**Source material:**
----
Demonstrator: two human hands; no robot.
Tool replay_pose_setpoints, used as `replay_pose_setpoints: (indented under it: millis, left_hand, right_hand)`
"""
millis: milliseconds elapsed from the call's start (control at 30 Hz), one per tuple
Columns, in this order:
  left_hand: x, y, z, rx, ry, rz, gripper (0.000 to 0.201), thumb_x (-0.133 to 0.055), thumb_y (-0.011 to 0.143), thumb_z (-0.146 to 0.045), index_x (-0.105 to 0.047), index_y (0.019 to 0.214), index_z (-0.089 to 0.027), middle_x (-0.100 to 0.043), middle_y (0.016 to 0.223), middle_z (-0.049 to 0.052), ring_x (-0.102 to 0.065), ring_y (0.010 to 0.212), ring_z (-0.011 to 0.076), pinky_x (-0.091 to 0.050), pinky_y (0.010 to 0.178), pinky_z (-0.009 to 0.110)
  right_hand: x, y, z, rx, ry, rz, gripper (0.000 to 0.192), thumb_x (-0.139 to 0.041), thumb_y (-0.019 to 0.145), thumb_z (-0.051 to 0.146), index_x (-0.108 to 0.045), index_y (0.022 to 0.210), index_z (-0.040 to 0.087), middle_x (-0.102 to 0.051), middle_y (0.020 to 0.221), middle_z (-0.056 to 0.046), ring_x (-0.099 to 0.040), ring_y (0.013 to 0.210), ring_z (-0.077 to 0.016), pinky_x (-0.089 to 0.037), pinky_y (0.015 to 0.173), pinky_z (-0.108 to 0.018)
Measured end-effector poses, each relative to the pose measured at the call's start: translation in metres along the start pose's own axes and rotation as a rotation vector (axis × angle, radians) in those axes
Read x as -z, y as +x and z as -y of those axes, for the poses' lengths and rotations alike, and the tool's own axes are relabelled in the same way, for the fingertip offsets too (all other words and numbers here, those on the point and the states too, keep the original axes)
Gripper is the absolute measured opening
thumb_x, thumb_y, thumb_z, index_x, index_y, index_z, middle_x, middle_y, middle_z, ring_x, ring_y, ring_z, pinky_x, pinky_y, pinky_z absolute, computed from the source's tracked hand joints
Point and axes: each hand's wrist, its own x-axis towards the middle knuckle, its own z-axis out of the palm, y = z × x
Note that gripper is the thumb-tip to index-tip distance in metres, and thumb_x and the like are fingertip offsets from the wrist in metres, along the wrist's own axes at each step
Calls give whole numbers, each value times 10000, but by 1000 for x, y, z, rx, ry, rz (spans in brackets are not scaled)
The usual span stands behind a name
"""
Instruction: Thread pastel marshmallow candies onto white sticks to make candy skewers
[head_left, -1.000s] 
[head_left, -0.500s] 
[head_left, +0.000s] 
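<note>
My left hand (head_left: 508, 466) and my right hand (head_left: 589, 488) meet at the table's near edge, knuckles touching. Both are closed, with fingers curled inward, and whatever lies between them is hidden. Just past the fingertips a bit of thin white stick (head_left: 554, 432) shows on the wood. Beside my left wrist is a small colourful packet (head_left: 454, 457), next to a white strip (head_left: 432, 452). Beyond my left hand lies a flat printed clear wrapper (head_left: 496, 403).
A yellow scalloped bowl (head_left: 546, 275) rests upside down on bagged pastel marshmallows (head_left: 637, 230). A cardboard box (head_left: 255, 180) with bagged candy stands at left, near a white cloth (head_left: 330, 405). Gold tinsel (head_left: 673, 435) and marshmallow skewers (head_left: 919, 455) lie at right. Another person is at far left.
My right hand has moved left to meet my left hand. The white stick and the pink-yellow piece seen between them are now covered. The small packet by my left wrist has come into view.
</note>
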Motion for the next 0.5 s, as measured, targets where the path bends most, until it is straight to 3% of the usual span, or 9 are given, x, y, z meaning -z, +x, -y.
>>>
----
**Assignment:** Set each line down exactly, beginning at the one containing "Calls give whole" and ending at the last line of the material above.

**Written response:**
Calls give whole numbers, each value times 10000, but by 1000 for x, y, z, rx, ry, rz (spans in brackets are not scaled)
The usual span stands behind a name
"""
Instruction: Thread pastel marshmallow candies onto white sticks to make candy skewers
[head_left, -1.000s] 
[head_left, -0.500s] 
[head_left, +0.000s] 
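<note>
My left hand (head_left: 508, 466) and my right hand (head_left: 589, 488) meet at the table's near edge, knuckles touching. Both are closed, with fingers curled inward, and whatever lies between them is hidden. Just past the fingertips a bit of thin white stick (head_left: 554, 432) shows on the wood. Beside my left wrist is a small colourful packet (head_left: 454, 457), next to a white strip (head_left: 432, 452). Beyond my left hand lies a flat printed clear wrapper (head_left: 496, 403).
A yellow scalloped bowl (head_left: 546, 275) rests upside down on bagged pastel marshmallows (head_left: 637, 230). A cardboard box (head_left: 255, 180) with bagged candy stands at left, near a white cloth (head_left: 330, 405). Gold tinsel (head_left: 673, 435) and marshmallow skewers (head_left: 919, 455) lie at right. Another person is at far left.
My right hand has moved left to meet my left hand. The white stick and the pink-yellow piece seen between them are now covered. The small packet by my left wrist has come into view.
</note>
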Motion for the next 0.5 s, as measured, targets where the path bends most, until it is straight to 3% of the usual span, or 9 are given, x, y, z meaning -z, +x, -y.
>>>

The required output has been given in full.